(About this task): Output, word for word, the lines of this listing that fall between the line with "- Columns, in" and the line with "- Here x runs", counting both of those lines, and no others.
*** Opening Supplied material ***
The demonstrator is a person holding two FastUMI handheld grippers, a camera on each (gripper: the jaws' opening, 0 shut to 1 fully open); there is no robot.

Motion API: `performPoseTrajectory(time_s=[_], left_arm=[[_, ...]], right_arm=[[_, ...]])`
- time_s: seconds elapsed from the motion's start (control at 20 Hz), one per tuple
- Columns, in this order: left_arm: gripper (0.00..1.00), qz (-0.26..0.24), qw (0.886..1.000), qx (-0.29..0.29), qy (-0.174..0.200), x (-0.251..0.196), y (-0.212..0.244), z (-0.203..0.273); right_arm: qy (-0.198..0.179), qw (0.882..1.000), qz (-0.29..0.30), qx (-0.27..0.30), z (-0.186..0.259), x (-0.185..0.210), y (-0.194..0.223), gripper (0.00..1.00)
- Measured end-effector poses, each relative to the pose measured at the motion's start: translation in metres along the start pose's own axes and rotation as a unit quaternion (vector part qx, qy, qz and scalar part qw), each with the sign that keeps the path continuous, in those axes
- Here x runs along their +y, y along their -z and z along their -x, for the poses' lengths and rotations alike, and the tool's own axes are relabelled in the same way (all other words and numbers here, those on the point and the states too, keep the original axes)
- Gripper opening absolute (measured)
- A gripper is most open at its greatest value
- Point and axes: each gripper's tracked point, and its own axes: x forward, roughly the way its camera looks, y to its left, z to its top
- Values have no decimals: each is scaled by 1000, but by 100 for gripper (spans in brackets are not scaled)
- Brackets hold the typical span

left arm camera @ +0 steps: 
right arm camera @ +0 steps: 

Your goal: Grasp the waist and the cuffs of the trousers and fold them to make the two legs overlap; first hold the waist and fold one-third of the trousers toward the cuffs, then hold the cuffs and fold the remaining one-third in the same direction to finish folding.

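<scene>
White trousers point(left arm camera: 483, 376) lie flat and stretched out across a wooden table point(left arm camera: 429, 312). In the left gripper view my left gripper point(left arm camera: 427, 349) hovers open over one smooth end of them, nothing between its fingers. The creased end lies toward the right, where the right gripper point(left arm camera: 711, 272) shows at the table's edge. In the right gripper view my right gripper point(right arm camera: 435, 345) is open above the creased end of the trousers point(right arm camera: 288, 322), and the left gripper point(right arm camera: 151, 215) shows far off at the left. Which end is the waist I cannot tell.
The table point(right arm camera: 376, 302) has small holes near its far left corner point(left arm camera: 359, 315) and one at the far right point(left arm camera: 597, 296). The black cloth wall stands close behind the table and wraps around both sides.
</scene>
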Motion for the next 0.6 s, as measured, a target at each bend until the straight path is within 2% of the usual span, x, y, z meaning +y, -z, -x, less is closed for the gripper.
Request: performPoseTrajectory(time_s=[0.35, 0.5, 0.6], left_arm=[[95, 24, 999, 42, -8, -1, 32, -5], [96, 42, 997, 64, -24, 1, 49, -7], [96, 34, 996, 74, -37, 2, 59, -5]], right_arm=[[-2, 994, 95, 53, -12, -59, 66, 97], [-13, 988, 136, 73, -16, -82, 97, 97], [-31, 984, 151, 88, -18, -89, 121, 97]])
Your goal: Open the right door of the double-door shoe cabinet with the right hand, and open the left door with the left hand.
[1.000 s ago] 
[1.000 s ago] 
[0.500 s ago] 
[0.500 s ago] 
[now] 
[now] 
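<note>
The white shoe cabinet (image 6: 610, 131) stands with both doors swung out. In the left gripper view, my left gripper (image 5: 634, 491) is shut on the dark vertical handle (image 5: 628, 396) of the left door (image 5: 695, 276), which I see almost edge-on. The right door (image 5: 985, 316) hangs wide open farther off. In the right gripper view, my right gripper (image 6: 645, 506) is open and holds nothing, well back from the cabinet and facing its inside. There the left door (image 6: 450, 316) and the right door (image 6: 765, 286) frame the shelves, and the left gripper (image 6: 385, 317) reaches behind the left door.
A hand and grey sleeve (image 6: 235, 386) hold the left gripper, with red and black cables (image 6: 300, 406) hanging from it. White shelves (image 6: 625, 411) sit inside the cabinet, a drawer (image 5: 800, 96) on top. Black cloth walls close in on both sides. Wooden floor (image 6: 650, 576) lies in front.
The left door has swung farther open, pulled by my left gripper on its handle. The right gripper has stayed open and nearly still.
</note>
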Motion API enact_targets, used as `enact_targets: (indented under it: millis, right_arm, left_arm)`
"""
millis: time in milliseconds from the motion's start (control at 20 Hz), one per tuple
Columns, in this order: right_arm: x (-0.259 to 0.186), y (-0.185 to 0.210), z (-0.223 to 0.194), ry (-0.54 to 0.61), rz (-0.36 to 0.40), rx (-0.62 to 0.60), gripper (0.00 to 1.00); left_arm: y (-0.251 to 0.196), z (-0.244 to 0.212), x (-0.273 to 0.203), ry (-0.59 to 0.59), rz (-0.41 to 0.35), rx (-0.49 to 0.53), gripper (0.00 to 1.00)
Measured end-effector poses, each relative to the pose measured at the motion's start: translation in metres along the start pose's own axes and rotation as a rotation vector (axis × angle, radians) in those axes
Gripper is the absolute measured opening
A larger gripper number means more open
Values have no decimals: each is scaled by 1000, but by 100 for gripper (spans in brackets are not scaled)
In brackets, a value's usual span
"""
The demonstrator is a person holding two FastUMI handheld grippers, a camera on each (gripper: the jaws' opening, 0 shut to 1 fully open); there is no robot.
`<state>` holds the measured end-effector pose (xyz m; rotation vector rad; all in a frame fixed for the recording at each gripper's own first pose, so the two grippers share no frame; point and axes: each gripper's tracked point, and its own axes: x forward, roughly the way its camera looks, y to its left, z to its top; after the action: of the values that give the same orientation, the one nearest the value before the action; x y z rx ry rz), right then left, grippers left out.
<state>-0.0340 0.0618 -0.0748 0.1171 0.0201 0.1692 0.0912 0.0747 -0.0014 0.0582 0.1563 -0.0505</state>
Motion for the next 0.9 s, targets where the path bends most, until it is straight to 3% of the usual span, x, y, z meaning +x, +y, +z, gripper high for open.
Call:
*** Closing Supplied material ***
(Answer to the problem):
- Columns, in this order: left_arm: gripper (0.00..1.00), qz (-0.26..0.24), qw (0.886..1.000), qx (-0.29..0.29), qy (-0.174..0.200), x (-0.251..0.196), y (-0.212..0.244), z (-0.203..0.273); right_arm: qy (-0.198..0.179), qw (0.882..1.000), qz (-0.29..0.30), qx (-0.27..0.30), z (-0.186..0.259), x (-0.185..0.210), y (-0.194..0.223), gripper (0.00..1.00)
- Measured end-effector poses, each relative to the pose measured at the motion's start: translation in metres along the start pose's own axes and rotation as a unit quaternion (vector part qx, qy, qz and scalar part qw), each with the sign that keeps the path continuous, in those axes
- Here x runs along their +y, y along their -z and z along their -x, for the poses' lengths and rotations alike, and the tool's own axes are relabelled in the same way (all other words and numbers here, those on the point and the states too, keep the original axes)

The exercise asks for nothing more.